What this task involves: In the data below, reproduce everything exactly except the images.

Stored data:
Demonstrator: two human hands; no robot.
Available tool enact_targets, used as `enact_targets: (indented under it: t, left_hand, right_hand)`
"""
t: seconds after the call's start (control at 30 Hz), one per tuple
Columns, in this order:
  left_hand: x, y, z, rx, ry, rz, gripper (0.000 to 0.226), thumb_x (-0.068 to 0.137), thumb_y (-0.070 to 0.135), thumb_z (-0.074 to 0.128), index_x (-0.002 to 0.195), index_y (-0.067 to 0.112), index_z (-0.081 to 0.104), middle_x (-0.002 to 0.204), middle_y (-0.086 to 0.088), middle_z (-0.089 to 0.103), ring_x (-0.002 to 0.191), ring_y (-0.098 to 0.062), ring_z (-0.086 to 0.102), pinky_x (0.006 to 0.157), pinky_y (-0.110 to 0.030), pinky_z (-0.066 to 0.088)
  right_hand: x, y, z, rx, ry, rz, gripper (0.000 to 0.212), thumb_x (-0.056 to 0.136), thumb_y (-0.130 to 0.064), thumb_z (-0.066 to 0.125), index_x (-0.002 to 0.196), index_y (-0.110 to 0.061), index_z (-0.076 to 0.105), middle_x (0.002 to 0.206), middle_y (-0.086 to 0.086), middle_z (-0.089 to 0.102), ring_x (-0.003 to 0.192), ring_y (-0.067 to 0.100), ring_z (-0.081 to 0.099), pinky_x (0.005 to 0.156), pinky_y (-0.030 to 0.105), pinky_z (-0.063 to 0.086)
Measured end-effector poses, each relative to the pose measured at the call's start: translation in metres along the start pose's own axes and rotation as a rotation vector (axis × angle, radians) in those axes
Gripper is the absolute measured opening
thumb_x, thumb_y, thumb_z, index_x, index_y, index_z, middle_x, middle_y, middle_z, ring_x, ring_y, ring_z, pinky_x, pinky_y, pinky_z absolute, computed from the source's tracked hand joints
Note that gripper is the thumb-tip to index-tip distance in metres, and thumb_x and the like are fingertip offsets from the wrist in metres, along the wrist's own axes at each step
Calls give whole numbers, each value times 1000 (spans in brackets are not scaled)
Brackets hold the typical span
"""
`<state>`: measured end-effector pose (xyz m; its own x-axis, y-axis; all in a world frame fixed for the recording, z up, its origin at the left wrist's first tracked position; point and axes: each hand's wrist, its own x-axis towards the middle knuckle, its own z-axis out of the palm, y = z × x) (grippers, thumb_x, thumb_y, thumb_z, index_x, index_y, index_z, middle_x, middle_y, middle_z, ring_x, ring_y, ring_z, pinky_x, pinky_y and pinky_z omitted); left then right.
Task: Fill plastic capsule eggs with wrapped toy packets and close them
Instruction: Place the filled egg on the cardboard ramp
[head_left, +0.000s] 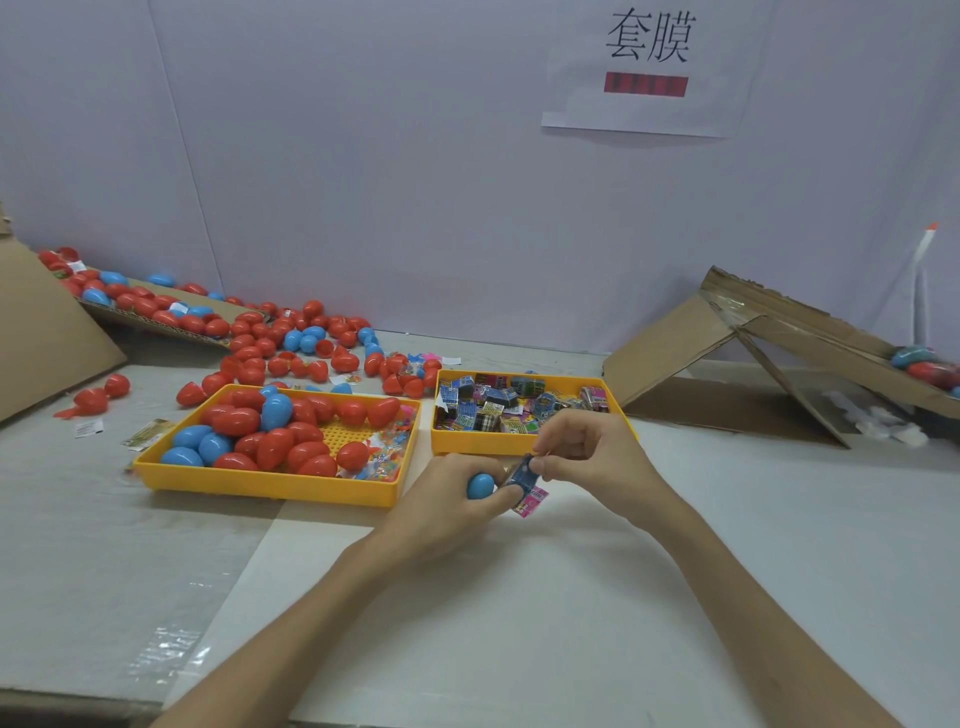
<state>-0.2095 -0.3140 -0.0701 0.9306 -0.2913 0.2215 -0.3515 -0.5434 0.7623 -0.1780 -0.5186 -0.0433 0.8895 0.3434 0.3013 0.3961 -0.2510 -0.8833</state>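
My left hand (447, 499) grips a blue capsule egg half (480, 486) just in front of the two yellow trays. My right hand (582, 447) pinches a blue wrapped toy packet (524, 470) at the egg's open end. A pink wrapped packet (531, 503) sticks out below the blue one, between the two hands. The left yellow tray (270, 486) holds several red and blue eggs and some small colourful bits. The right yellow tray (483, 444) holds several wrapped toy packets.
Loose red and blue eggs (291, 343) lie scattered behind the left tray and on a cardboard sheet (52, 332) at far left. A folded cardboard ramp (753, 353) with a few eggs stands at right. A paper sign (649, 67) hangs on the wall.
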Motion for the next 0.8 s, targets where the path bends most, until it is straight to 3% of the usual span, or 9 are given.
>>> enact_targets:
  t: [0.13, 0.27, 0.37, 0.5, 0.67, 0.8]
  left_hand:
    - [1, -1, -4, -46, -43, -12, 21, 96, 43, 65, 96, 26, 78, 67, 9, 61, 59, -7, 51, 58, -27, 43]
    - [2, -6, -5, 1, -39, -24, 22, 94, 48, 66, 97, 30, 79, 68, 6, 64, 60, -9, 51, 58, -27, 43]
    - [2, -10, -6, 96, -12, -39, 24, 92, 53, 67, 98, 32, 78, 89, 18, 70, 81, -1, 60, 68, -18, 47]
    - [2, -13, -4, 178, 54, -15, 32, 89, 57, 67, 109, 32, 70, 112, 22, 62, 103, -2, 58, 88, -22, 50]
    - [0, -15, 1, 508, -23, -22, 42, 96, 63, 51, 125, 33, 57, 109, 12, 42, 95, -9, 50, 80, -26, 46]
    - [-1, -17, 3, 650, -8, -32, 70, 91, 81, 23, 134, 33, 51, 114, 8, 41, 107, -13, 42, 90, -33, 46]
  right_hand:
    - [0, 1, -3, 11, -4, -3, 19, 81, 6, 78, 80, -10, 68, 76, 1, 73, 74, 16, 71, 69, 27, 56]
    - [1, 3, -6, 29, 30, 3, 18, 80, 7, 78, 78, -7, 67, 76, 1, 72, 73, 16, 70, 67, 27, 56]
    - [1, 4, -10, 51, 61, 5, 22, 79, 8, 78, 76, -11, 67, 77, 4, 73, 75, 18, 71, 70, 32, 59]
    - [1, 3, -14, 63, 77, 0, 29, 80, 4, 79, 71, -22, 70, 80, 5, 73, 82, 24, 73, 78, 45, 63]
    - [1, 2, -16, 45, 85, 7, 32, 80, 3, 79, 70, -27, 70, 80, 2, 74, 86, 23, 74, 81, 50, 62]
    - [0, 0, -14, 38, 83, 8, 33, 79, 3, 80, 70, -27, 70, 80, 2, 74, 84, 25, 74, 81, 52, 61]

Solved problem:
Demonstrator: two human hands; no robot.
Available tool enact_targets, used as `enact_targets: (indented under it: t, left_hand, right_hand)`
"""
t: seconds after the call's start (control at 30 Hz), one per tuple
Columns, in this order:
  left_hand: x, y, z, rx, ry, rz, gripper (0.000 to 0.226), thumb_x (-0.068 to 0.137), thumb_y (-0.070 to 0.135), thumb_z (-0.074 to 0.128), index_x (-0.002 to 0.195), index_y (-0.067 to 0.112), index_z (-0.081 to 0.104), middle_x (-0.002 to 0.204), middle_y (-0.086 to 0.088), middle_z (-0.089 to 0.103), ring_x (-0.002 to 0.191), ring_y (-0.098 to 0.062), ring_z (-0.086 to 0.102), pinky_x (0.006 to 0.157), pinky_y (-0.110 to 0.030), pinky_z (-0.066 to 0.088)
  right_hand: x, y, z, rx, ry, rz, gripper (0.000 to 0.212), thumb_x (-0.056 to 0.136), thumb_y (-0.130 to 0.064), thumb_z (-0.066 to 0.125), index_x (-0.002 to 0.196), index_y (-0.110 to 0.061), index_z (-0.076 to 0.105), middle_x (0.002 to 0.206), middle_y (-0.086 to 0.086), middle_z (-0.089 to 0.102), ring_x (-0.003 to 0.192), ring_y (-0.067 to 0.100), ring_z (-0.081 to 0.099), pinky_x (0.005 to 0.156), pinky_y (-0.030 to 0.105), pinky_z (-0.063 to 0.086)
Measured end-effector poses, each relative to the pose measured at the call's start: translation in metres along the start pose's own axes and rotation as a rotation vector (axis × angle, radians) in those axes
Gripper is the absolute measured opening
thumb_x, thumb_y, thumb_z, index_x, index_y, index_z, middle_x, middle_y, middle_z, ring_x, ring_y, ring_z, pinky_x, pinky_y, pinky_z absolute, computed from the source's tracked hand joints
Note that gripper is the thumb-tip to index-tip distance in metres, and thumb_x and the like are fingertip offsets from the wrist in metres, along the wrist's own axes at each step
Calls give whole numbers, each value times 1000 (spans in brackets are not scaled)
Brackets hold the typical span
"""
`<state>`: measured end-effector pose (xyz m; its own x-axis, y-axis; all in a world frame fixed for the recording, z up, its origin at the left wrist's first tracked position; point and axes: each hand's wrist, its own x-axis towards the middle knuckle, its own z-axis out of the palm, y = z × x) (grippers, thumb_x, thumb_y, thumb_z, index_x, index_y, index_z, middle_x, middle_y, middle_z, ring_x, ring_y, ring_z, pinky_x, pinky_y and pinky_z omitted); left then right.
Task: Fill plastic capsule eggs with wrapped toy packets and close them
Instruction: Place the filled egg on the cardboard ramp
[head_left, +0.000s] 
<state>-0.2095 -0.3140 -0.0701 0.9306 -0.2913 0.2215 -0.3515 -0.5434 0.7623 -0.1780 -0.5186 -0.0433 0.8895 0.3434 0.3013 0.3961 -0.2510 -0.8833</state>
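My left hand (447, 499) grips a blue capsule egg half (480, 486) just in front of the two yellow trays. My right hand (582, 447) pinches a blue wrapped toy packet (524, 470) at the egg's open end. A pink wrapped packet (531, 503) sticks out below the blue one, between the two hands. The left yellow tray (270, 486) holds several red and blue eggs and some small colourful bits. The right yellow tray (483, 444) holds several wrapped toy packets.
Loose red and blue eggs (291, 343) lie scattered behind the left tray and on a cardboard sheet (52, 332) at far left. A folded cardboard ramp (753, 353) with a few eggs stands at right. A paper sign (649, 67) hangs on the wall.
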Motion for the next 0.8 s, targets where the path bends most, until it is straight to 3% of the usual span, or 9 are given.
>>> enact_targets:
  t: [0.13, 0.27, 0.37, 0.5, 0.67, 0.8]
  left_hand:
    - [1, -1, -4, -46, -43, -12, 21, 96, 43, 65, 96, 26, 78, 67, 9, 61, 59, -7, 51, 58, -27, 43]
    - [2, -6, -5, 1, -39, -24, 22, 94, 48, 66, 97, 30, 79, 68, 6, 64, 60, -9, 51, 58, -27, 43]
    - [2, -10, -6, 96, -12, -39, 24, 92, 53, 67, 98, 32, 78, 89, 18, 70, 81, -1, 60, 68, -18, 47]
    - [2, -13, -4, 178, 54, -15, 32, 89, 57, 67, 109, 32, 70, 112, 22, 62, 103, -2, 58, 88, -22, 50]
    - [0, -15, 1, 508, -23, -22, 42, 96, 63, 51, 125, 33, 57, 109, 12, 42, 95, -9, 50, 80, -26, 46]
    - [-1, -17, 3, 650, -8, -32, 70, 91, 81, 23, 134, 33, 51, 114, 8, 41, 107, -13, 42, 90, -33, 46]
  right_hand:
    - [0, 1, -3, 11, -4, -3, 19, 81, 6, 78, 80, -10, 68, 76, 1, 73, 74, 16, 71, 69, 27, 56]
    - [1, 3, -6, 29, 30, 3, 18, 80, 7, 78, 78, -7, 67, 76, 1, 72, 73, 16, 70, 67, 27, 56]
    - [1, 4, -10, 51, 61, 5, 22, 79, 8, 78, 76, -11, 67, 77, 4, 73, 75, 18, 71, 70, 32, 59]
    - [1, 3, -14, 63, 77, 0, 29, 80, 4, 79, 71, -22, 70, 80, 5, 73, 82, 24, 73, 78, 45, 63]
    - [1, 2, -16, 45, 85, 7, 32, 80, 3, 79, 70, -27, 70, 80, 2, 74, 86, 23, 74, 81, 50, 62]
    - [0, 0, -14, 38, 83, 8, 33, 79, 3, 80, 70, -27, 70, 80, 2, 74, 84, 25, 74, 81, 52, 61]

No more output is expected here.